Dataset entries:
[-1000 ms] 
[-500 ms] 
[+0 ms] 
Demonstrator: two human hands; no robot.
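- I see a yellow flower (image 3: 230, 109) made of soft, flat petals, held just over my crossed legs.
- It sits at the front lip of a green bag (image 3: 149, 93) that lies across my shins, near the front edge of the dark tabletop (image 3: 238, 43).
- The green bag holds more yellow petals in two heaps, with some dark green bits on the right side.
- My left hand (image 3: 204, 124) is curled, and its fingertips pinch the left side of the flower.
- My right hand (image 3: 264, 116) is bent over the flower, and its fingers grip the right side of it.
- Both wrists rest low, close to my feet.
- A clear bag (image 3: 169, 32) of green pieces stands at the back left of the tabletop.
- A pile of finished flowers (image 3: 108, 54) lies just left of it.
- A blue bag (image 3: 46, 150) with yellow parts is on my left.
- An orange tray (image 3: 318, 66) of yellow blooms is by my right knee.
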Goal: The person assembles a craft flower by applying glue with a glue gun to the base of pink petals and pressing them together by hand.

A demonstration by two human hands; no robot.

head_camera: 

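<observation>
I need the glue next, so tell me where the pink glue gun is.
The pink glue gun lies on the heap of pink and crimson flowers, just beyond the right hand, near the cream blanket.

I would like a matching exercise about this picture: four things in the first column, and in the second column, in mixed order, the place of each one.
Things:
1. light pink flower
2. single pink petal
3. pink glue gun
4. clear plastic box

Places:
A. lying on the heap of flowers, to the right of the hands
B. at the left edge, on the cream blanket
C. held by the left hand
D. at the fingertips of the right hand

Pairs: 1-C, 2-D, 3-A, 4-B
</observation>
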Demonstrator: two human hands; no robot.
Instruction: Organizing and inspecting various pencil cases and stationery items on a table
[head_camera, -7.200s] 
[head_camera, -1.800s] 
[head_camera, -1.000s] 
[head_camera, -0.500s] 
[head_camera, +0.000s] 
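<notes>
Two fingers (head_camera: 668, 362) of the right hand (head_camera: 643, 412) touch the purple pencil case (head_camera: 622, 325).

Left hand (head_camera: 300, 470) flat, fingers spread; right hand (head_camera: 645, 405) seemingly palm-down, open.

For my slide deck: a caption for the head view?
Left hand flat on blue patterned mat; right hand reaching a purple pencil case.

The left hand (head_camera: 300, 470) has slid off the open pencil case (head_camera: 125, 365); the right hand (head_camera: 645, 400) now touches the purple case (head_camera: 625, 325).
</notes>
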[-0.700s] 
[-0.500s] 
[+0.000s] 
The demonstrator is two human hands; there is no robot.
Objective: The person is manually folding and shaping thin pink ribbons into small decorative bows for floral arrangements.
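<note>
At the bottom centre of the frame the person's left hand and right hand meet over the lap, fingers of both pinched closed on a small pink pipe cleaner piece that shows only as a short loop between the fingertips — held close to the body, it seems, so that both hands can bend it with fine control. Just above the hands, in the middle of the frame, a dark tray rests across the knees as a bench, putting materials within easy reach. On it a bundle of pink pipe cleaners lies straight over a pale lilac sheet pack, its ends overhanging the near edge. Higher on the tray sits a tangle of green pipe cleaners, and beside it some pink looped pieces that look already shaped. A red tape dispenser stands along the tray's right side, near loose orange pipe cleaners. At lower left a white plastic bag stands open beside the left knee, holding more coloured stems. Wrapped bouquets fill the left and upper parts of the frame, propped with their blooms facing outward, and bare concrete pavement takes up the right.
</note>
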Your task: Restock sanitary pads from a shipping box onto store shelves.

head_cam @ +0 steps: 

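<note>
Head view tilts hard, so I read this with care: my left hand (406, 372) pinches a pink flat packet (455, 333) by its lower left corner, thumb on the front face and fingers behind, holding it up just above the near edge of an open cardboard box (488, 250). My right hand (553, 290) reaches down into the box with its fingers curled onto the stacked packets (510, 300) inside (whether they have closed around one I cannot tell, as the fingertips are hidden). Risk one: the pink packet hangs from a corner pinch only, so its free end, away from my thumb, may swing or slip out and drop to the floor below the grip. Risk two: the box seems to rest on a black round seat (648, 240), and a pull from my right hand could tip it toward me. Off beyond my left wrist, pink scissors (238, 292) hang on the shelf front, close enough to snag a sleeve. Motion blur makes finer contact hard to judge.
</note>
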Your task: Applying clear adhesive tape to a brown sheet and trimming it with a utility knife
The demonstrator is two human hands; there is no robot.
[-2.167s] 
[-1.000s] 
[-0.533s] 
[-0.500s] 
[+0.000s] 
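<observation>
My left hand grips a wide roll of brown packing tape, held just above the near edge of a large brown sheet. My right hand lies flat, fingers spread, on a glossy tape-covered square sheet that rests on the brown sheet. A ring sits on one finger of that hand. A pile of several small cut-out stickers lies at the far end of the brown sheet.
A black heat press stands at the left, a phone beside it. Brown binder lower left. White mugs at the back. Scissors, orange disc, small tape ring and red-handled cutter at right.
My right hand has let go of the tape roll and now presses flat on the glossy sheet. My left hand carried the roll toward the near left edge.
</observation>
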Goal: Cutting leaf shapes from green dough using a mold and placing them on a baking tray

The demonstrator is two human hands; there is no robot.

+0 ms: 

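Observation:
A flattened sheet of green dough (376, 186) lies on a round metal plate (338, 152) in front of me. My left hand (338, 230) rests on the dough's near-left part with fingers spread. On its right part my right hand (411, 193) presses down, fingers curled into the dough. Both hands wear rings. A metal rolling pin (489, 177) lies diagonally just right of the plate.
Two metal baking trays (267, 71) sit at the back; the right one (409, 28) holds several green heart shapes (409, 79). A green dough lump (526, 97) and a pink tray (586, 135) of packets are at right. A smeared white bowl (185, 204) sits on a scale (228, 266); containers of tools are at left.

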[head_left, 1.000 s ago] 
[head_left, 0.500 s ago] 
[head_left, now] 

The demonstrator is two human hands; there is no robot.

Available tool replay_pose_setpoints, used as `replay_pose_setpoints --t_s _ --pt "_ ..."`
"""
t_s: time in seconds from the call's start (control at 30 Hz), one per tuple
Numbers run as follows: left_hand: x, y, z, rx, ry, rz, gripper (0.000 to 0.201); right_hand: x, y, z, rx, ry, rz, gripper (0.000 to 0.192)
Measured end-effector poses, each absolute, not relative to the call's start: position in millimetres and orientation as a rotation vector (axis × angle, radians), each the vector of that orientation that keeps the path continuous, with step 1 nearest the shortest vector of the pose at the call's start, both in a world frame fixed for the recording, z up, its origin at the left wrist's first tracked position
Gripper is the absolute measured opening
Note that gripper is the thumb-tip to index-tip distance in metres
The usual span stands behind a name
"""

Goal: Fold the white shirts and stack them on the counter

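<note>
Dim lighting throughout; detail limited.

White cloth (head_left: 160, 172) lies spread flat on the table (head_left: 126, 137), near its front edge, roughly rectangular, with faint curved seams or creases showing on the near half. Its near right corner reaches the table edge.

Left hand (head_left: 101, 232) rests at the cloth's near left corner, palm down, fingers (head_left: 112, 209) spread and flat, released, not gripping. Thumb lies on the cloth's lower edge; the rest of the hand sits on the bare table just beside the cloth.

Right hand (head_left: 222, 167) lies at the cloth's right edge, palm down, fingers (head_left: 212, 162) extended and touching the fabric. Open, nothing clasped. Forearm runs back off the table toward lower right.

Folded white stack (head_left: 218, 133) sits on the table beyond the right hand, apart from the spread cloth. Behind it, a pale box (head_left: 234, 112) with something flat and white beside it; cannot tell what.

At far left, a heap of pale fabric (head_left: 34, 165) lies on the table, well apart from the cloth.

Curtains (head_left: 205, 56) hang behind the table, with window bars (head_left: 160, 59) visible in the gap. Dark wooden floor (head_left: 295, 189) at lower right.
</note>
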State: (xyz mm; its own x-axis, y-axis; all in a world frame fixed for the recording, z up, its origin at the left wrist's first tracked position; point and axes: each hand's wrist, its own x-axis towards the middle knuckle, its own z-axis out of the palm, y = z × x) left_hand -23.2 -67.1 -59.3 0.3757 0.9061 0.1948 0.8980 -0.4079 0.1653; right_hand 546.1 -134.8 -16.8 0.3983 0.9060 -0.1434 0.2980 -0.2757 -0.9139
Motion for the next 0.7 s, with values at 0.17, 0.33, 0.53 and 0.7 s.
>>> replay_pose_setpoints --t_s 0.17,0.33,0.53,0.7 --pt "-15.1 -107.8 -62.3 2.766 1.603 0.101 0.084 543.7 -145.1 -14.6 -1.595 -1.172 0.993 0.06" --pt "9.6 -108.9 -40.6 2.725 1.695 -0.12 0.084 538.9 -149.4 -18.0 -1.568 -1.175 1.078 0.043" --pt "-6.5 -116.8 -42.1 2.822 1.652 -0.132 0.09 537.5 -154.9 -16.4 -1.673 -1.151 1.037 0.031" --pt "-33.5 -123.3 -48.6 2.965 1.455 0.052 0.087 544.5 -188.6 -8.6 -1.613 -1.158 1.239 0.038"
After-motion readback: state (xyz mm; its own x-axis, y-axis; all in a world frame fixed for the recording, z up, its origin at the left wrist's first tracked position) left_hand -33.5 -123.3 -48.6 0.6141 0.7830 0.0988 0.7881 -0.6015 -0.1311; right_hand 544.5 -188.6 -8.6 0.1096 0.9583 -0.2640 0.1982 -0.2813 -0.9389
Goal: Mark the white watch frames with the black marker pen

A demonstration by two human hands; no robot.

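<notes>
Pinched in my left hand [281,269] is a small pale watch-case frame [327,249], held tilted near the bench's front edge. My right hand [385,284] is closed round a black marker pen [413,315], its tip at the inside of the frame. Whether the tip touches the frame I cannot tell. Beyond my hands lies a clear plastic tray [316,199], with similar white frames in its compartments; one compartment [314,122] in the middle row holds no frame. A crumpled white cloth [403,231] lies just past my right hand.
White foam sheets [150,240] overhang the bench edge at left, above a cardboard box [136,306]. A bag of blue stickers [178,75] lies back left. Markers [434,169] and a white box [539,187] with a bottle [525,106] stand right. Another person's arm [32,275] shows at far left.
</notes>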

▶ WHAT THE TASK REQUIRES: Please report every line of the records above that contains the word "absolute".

▶ EXERCISE OUTPUT:
Measured end-effector poses, each absolute, not relative to the call's start: position in millimetres and orientation as a rotation vector (axis × angle, radians), each the vector of that orientation that keeps the path continuous, with step 1 nearest the shortest vector of the pose at the call's start, both in a world frame fixed for the recording, z up, its origin at the left wrist's first tracked position
Gripper is the absolute measured opening

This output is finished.